## INSTRUCTIONS FOR THE TASK
Take the entries below and print only the lines from the one with "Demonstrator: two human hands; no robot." through the one with "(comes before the", exactly as they stand, both ends included.

[Data extracted from a collection]
┏━━

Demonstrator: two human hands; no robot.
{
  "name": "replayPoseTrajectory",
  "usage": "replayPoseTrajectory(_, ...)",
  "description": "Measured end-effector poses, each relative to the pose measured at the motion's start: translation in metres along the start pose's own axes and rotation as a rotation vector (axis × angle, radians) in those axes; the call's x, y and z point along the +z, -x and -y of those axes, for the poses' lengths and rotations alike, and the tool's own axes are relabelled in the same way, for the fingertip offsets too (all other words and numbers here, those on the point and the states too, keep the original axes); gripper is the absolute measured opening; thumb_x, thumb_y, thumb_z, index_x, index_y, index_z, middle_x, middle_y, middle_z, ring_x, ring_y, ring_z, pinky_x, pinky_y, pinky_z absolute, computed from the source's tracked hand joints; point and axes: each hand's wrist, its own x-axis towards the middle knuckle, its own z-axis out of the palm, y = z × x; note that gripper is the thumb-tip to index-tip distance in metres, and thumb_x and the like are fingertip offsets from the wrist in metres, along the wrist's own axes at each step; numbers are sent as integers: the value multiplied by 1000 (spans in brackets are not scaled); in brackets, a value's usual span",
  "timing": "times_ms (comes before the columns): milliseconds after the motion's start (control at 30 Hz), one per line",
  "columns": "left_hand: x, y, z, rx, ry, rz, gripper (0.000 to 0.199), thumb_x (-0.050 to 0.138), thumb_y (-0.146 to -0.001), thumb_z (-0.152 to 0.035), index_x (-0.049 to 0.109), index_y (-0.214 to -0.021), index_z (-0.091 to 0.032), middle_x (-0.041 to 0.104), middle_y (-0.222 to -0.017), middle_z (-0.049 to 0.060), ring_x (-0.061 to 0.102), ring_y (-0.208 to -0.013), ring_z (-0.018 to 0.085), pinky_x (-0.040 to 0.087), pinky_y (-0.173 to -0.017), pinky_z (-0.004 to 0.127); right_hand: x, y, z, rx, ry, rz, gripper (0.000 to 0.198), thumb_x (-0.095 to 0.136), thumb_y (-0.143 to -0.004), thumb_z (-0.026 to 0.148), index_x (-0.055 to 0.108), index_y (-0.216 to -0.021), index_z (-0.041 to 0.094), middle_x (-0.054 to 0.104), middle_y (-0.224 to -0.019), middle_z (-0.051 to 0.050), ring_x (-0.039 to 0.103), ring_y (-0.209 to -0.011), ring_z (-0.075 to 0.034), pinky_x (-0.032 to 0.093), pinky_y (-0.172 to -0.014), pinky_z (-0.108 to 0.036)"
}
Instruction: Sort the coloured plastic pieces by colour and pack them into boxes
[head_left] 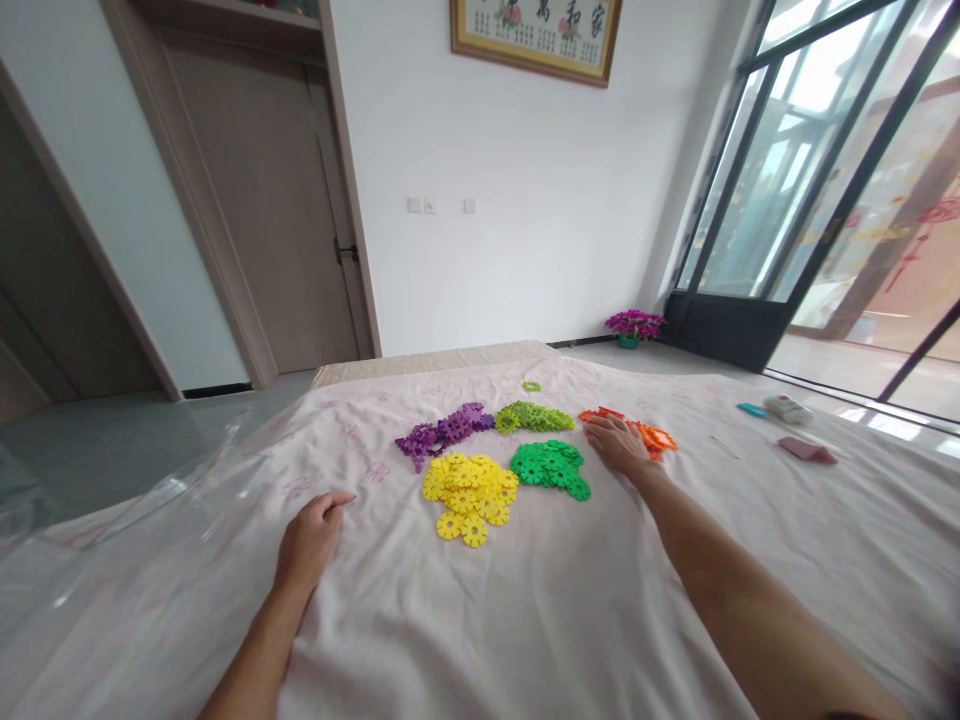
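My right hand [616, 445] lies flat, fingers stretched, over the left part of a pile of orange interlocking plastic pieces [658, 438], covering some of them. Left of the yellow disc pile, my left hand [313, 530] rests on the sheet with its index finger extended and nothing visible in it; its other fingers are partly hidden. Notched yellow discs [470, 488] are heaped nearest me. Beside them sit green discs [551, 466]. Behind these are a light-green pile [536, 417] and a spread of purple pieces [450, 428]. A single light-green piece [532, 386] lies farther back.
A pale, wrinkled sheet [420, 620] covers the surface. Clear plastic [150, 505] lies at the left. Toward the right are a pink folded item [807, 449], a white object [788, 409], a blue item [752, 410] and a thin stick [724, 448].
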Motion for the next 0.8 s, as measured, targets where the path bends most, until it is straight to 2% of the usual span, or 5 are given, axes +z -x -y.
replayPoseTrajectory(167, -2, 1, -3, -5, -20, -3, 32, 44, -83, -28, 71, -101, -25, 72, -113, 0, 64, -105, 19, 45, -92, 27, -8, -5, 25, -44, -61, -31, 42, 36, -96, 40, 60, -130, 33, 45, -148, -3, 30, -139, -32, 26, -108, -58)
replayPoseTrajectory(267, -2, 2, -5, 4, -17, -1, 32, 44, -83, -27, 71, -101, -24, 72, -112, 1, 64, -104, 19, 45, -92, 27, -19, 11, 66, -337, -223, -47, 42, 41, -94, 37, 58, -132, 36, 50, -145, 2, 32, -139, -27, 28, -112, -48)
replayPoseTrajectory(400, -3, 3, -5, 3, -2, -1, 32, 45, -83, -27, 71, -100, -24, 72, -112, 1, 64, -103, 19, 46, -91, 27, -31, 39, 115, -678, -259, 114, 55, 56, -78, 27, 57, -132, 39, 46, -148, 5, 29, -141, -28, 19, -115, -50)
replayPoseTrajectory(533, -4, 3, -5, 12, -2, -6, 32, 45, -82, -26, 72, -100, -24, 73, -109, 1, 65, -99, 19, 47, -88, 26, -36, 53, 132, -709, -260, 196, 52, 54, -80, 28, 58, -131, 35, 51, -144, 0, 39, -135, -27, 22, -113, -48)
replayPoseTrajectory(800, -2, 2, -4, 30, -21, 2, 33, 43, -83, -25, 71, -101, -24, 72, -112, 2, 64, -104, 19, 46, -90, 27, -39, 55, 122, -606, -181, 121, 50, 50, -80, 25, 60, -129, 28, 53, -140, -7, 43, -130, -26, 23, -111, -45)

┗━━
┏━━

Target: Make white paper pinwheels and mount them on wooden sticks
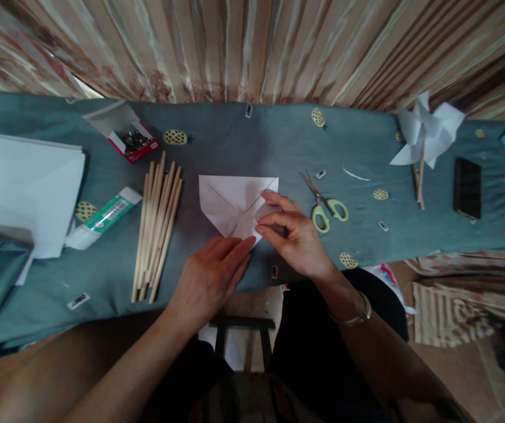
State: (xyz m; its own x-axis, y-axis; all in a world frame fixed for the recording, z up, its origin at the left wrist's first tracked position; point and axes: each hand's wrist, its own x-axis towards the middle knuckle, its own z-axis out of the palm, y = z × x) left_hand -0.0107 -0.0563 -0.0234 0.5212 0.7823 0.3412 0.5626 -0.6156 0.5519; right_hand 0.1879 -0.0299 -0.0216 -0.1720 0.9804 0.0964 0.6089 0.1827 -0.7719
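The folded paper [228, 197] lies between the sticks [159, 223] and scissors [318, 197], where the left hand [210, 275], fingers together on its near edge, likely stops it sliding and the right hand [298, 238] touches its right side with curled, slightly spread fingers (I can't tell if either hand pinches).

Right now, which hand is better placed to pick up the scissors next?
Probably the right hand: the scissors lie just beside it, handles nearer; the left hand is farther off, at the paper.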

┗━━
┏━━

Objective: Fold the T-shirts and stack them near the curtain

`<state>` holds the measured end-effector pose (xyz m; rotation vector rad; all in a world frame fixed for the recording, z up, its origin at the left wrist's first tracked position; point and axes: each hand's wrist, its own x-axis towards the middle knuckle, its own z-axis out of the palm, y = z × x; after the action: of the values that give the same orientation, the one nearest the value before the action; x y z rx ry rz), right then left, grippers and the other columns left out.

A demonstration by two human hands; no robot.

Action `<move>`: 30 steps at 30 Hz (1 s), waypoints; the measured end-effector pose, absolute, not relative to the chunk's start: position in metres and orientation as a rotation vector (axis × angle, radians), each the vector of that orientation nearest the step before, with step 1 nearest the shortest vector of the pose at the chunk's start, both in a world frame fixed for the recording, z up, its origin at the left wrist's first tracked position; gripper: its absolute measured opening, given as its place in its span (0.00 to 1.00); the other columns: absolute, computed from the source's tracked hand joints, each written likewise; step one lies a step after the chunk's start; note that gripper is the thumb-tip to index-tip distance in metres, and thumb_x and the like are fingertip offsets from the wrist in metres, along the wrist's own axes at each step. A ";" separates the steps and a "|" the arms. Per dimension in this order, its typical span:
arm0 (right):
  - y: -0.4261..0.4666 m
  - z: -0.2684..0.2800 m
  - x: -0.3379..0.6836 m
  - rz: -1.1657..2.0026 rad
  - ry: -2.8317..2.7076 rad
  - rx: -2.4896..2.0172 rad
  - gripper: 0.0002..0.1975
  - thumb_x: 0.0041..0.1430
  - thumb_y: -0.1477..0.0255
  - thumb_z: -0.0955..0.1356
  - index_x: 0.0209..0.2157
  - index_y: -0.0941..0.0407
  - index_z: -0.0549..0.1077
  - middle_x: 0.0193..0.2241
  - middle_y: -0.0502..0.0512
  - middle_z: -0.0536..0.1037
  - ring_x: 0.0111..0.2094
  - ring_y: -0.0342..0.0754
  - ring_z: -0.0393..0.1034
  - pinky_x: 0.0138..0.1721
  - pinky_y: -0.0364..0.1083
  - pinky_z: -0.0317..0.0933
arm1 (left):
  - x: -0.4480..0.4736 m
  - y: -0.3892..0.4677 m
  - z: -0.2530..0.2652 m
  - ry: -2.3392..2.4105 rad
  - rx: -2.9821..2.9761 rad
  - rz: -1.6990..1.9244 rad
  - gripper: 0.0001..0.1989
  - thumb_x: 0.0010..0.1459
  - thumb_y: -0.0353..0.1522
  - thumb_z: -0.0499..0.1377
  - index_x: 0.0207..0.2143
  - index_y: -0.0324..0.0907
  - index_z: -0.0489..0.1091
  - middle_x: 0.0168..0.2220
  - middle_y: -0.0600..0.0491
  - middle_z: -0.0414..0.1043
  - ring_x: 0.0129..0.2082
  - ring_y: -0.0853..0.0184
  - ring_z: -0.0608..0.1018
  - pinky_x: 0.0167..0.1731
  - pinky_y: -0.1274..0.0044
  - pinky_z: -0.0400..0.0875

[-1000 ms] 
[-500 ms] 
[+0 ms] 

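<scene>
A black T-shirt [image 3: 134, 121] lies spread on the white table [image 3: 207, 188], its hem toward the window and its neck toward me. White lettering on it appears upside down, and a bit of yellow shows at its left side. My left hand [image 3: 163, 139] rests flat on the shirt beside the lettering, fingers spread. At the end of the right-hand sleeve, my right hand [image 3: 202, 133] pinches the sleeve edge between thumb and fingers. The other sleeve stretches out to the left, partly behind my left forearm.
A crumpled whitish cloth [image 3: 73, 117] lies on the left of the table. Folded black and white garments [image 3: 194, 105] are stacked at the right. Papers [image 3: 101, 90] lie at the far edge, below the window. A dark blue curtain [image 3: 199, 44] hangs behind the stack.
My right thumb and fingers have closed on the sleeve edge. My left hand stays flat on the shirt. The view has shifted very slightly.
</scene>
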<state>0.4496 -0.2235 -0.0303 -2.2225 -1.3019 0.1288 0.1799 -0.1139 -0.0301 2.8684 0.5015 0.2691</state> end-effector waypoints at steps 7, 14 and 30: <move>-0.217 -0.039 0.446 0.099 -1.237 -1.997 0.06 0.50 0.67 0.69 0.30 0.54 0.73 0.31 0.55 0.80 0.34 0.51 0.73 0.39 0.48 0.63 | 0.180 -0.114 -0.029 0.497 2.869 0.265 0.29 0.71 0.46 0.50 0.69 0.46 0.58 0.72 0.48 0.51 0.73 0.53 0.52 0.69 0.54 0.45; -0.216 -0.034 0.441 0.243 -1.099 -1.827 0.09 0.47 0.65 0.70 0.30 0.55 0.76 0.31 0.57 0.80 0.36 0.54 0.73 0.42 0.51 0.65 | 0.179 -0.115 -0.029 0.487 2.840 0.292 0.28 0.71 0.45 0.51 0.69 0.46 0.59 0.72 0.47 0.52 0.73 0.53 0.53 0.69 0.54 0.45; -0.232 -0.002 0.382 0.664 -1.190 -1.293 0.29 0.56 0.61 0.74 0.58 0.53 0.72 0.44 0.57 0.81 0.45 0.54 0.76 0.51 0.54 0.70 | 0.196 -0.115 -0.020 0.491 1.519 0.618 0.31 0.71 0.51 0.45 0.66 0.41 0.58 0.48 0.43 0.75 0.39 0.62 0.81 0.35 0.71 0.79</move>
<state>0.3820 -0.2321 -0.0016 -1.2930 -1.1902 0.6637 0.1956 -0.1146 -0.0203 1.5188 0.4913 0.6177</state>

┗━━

## WRITTEN REPLY
Demonstrator: two human hands; no robot.
{
  "name": "replayPoseTrajectory",
  "usage": "replayPoseTrajectory(_, ...)",
  "description": "Measured end-effector poses, each relative to the pose measured at the motion's start: translation in metres along the start pose's own axes and rotation as a rotation vector (axis × angle, radians) in those axes; the call's x, y and z point along the +z, -x and -y of those axes, for the poses' lengths and rotations alike, and the tool's own axes are relabelled in the same way, for the fingertip offsets too (all other words and numbers here, those on the point and the states too, keep the original axes); gripper is the absolute measured opening; thumb_x, thumb_y, thumb_z, index_x, index_y, index_z, middle_x, middle_y, middle_z, ring_x, ring_y, ring_z, pinky_x, pinky_y, pinky_z absolute, computed from the source's tracked hand joints; point and axes: each hand's wrist, its own x-axis towards the middle knuckle, its own z-axis out of the palm, y = z × x; note that gripper is the thumb-tip to index-tip distance in metres, and thumb_x and the like are fingertip offsets from the wrist in metres, along the wrist's own axes at each step; numbers are sent as integers: the value multiplied by 1000 (spans in brackets are not scaled); in brackets, a value's usual span",
  "timing": "times_ms (comes before the columns): milliseconds after the motion's start (control at 30 Hz), one per line",

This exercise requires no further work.